You may have noticed that although people could not legally prevent others from voting based on color, there was nothing included about gender. Even after African-American males got the right to vote, women of both colors were unable to do so. Finally, in 1920, the 19th Amendment gave women suffrage. This was after direct election of senators was given to the people (17th Amendment, 1913).

The Vietnam War was a time of great civil unrest. First, the 26th Amendment lowered the voting age to 18 because 18-year-olds were being sent off to war without even getting the chance to elect their leader. This happened in 1971. Earlier, but also during the long span of time of the Vietnam War, the little ways people disabled African-Americans from voting came to national attention.
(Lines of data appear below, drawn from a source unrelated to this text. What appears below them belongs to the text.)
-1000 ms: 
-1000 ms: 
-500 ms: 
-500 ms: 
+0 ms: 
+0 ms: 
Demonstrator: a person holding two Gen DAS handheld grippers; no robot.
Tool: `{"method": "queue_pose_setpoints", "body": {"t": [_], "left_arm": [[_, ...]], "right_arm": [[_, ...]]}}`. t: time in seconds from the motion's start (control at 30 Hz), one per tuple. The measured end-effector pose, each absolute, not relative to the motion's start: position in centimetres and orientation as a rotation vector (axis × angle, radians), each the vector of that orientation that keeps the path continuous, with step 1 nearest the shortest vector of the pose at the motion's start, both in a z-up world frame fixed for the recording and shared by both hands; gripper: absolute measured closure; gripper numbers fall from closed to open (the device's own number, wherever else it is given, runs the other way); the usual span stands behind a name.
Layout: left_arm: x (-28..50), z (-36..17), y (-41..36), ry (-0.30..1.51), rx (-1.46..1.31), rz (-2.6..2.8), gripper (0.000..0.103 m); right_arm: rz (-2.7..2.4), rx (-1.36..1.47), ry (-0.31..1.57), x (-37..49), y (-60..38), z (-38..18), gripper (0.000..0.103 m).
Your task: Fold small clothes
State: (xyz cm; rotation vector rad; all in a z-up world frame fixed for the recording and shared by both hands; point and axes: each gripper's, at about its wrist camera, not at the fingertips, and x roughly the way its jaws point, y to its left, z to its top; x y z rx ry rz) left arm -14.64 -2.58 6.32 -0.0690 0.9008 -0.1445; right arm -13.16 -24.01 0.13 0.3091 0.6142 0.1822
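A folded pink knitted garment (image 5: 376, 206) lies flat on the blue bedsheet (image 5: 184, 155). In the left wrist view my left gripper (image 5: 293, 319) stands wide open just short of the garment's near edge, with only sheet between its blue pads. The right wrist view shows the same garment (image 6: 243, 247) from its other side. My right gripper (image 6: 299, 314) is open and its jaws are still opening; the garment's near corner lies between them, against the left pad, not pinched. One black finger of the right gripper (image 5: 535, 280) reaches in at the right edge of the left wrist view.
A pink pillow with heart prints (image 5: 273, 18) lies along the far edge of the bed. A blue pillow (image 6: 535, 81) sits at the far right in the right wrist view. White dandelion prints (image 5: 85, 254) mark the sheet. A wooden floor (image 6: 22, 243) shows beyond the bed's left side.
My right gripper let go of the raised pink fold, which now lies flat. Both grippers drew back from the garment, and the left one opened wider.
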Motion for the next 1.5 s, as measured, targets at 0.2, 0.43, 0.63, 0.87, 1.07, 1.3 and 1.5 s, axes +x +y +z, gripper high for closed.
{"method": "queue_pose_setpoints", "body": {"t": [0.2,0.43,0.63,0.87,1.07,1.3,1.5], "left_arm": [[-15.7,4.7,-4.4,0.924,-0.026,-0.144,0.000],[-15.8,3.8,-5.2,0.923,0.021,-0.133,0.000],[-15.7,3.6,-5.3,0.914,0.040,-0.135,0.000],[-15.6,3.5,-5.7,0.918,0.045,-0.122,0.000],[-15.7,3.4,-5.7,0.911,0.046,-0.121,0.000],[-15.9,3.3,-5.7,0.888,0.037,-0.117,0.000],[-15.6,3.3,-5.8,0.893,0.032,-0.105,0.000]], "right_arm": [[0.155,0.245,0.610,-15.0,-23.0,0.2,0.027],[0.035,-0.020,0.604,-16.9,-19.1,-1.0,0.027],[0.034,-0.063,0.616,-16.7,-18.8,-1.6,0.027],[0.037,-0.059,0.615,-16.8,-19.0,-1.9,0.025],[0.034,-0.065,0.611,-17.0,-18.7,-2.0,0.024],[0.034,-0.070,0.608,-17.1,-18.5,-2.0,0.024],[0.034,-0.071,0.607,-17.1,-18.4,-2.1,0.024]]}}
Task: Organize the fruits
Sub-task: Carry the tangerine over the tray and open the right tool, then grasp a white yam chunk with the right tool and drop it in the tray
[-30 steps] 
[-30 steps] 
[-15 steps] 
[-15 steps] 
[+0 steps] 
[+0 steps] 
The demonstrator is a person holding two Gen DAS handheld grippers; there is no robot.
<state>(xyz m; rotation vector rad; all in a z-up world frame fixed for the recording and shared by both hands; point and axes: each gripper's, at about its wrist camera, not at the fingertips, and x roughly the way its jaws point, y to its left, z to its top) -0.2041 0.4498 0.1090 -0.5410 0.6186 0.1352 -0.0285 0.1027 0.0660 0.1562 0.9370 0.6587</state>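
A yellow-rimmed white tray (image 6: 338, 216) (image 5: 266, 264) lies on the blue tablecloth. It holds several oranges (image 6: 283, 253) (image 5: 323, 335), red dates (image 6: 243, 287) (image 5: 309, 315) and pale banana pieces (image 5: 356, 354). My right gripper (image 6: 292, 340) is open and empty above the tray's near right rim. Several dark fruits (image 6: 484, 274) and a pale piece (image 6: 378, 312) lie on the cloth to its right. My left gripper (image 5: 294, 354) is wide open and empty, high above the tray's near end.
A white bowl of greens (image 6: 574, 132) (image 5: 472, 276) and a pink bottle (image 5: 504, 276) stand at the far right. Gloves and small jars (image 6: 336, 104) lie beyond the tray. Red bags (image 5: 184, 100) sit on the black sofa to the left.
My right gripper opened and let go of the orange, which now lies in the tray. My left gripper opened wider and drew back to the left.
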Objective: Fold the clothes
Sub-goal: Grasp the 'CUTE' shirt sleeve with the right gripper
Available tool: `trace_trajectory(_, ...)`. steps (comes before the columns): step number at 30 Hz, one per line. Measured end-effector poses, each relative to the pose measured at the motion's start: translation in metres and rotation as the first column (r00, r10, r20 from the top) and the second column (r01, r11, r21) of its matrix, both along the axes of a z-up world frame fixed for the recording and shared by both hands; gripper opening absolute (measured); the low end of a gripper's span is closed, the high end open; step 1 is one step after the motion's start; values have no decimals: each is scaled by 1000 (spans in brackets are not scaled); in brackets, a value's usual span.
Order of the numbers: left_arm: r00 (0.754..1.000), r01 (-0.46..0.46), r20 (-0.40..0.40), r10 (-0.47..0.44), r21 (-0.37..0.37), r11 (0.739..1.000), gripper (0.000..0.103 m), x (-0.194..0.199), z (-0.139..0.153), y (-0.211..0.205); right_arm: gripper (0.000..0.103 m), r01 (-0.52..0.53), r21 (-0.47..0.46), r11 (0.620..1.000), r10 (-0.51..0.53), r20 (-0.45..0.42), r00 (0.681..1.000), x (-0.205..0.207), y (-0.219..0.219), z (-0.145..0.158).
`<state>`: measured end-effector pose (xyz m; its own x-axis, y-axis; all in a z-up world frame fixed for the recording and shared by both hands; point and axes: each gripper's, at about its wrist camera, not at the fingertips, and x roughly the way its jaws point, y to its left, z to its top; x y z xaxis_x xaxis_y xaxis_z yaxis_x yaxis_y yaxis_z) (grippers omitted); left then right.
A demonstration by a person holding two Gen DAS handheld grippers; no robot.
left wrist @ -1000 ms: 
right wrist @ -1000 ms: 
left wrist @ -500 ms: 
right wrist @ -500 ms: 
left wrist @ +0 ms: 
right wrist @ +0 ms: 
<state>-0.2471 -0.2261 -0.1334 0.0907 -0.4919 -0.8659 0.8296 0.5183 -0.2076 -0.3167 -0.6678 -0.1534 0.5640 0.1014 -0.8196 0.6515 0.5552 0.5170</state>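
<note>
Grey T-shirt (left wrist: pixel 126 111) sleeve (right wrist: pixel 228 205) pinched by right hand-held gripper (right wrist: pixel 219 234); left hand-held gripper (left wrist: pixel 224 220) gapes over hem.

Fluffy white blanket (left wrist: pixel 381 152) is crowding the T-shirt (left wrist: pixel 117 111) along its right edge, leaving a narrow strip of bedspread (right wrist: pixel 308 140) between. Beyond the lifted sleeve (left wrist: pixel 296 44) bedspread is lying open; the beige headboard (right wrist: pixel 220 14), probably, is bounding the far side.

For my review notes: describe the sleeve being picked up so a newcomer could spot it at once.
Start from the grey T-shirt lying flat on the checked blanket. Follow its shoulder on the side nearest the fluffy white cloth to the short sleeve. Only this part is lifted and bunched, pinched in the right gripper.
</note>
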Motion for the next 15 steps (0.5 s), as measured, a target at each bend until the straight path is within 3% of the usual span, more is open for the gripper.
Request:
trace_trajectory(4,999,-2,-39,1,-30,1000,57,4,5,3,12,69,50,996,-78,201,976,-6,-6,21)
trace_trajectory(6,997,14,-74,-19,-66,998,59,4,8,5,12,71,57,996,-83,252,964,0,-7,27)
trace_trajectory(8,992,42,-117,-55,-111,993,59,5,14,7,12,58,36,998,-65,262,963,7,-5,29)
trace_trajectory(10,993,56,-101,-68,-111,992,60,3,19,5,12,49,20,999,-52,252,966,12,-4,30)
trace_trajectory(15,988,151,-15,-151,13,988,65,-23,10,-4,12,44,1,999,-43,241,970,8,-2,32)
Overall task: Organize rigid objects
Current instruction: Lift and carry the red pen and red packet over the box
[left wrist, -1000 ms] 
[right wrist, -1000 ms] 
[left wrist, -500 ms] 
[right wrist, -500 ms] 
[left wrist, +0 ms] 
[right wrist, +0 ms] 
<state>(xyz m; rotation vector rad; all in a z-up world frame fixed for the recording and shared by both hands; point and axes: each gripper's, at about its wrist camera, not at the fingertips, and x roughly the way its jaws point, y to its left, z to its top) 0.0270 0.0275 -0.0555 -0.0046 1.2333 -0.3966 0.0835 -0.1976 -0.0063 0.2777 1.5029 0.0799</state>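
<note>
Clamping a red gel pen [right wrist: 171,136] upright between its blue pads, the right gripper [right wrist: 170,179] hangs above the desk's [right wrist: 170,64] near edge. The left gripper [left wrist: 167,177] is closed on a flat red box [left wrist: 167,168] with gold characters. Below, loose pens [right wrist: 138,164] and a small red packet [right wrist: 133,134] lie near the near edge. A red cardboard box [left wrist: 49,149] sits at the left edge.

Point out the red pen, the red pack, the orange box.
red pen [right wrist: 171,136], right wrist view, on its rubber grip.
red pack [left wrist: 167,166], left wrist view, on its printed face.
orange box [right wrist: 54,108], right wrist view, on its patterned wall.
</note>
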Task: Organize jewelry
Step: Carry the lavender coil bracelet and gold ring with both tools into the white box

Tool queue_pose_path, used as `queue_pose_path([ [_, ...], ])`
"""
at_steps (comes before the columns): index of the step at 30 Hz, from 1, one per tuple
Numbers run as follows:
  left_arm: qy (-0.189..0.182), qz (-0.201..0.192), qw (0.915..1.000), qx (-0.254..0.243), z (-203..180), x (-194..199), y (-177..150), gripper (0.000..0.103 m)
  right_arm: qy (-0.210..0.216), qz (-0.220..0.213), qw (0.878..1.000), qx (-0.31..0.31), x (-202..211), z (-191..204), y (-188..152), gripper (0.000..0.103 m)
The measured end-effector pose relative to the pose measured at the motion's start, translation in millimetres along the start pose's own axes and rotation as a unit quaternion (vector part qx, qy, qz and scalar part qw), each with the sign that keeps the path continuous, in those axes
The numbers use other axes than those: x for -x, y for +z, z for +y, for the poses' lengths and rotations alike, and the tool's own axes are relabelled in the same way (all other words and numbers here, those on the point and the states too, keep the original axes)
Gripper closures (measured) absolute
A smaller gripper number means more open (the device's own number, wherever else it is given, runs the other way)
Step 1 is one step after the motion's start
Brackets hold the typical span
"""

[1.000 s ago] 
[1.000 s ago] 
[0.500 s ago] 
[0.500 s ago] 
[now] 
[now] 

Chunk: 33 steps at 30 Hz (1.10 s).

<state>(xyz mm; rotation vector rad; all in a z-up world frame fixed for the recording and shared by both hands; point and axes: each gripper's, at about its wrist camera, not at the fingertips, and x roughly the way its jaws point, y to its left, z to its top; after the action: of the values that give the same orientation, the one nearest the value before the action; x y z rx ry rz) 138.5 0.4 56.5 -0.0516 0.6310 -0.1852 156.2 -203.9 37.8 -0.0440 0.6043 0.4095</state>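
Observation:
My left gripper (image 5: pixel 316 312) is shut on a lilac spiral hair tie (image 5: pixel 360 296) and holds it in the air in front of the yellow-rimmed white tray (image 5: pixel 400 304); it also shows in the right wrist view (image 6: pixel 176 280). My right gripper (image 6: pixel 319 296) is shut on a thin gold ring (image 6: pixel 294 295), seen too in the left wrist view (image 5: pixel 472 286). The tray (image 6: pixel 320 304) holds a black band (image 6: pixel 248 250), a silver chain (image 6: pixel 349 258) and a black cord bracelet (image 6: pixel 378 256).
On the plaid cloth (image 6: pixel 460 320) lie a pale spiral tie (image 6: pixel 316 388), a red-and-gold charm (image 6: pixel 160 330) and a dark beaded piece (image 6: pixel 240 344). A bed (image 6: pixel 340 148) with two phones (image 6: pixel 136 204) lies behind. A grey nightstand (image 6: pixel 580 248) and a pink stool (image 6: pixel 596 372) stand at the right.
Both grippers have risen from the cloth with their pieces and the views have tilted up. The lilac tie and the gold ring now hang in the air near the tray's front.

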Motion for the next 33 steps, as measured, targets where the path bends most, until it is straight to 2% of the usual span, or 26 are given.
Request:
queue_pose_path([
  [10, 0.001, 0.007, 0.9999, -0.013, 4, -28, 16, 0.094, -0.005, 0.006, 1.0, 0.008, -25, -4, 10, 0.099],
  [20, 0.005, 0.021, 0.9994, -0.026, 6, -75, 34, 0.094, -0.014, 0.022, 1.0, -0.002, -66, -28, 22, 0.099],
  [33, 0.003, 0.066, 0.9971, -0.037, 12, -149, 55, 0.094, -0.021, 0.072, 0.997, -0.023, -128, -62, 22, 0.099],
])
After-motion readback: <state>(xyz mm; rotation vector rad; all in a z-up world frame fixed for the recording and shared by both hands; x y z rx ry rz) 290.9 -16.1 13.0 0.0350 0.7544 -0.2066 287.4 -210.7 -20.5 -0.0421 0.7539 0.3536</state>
People disenfranchised black voters by instituting poll taxes, literacy tests, and grandfather clauses. Because these were unfair and borderline illegal, people rebelled against these practices, which lead to President Lyndon Johnson signing the National Voting Rights Act of 1965. This act made the discrimination against black voters completely illegal.

Now, although all 18 year old citizens, male and female, black and white and every color in between, are legally allowed to vote, some people still work to disenfranchise would-be voters. If you think that your voting rights have been infringed upon, you may consider taking legal action. For more information on your voting rights, check out the Phoenix law firm of Haralson, Miller, Pitt, Feldman & McAnally, P.L.C.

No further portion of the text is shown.